The environmental problems in connection with the multiple stages of migration result from a lack of efficient management and planning. Understandably, the immediate wellbeing of refugee populations is the priority, but approaching the task of planning a refugee settlement cannot be dictated by short-term goals when such settlements are often longterm establishments, existing on average for 17 years. This is long enough to irreversibly damage the local environment of the settlement. Camp overcrowding, while a humanitarian issue, is also an environmental one, as local water and tree supplies diminish dangerously. The UNHCR created a tool to assess environmental impact in 2005, yet the focus remains on a “curative” rather than prevention-oriented approach. In some places, if the potential financial and social burden of supporting refugees does not dissuade a host country from accepting refugees, the damage to the environment that persists long after might act as a disincentive for aid. This article points out that after examining case studies in rural camps like that of 80,000 Nigerian refugees in Northern Cameroon and Syrian refugee camps in urban Lebanon, it is clear that “despite the gradual introduction of the term “environment” as a cross-cutting issue in policies and strategies, environmental issues are generally perceived as being separate from the humanitarian sector…humanitarian crises can have a significant impact on the natural environment, particularly when these are prolonged crises.”

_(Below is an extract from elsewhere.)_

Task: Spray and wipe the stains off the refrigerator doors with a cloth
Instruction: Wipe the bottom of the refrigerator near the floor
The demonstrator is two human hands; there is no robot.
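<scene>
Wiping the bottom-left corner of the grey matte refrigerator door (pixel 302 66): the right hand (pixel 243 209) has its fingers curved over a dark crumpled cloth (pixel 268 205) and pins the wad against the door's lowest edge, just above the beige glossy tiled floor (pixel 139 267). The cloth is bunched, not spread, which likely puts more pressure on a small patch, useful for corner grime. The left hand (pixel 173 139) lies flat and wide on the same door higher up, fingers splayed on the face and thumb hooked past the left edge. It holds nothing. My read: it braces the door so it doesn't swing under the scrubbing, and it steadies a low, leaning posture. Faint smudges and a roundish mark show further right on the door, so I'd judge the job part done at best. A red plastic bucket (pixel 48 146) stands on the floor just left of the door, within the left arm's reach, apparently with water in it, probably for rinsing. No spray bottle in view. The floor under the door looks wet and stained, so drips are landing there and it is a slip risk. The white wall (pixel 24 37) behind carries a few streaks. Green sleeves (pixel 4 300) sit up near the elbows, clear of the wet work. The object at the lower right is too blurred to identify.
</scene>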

Migration, whether for political, environmental, or other reasons, is predicted to increase in the coming decades, but it must do so in a way that protects both the displaced groups and their destinations. Establishing new urban centers in migratory destinations is one proposed sustainable solutionAs a whole, planning and facilitating migration as a lifesaving option for vulnerable groups that does not jeopardize future environmental health must be prioritized in the conversation on migration, not just in addition to humanitarian aims but as a humanitarian aim in itself.

Image from The BBC

This year, the pandemic raised many questions about borders, international rights, and the priorities of governments. Within weeks of COVID-19’s spread across the globe, travel between the Unites States and Europe, and indeed between European countries, halted—and still has not been completely restored. In difficult times, the instinct of many is to protect those closest to them: family, neighbors, those with the same nationality. Asylum procedures were similarly disrupted. Displaced people became some of the most vulnerable to exposure to the virus due to cramped living conditions and shared resources, and their need was more urgent than ever. The pandemic serves as a powerful reminder of the world’s connectedness, but also of how differently people experience the same problems. Climate change causes migration, which causes environmental degradation and furthers the spread of the virus, which might lead to more inaction on climate change as leaders struggle to deal with the most immediate global issues at the direct expense of ongoing ones; it’s a brutal cycle that can only be broken with empathy, knowledge, and planning.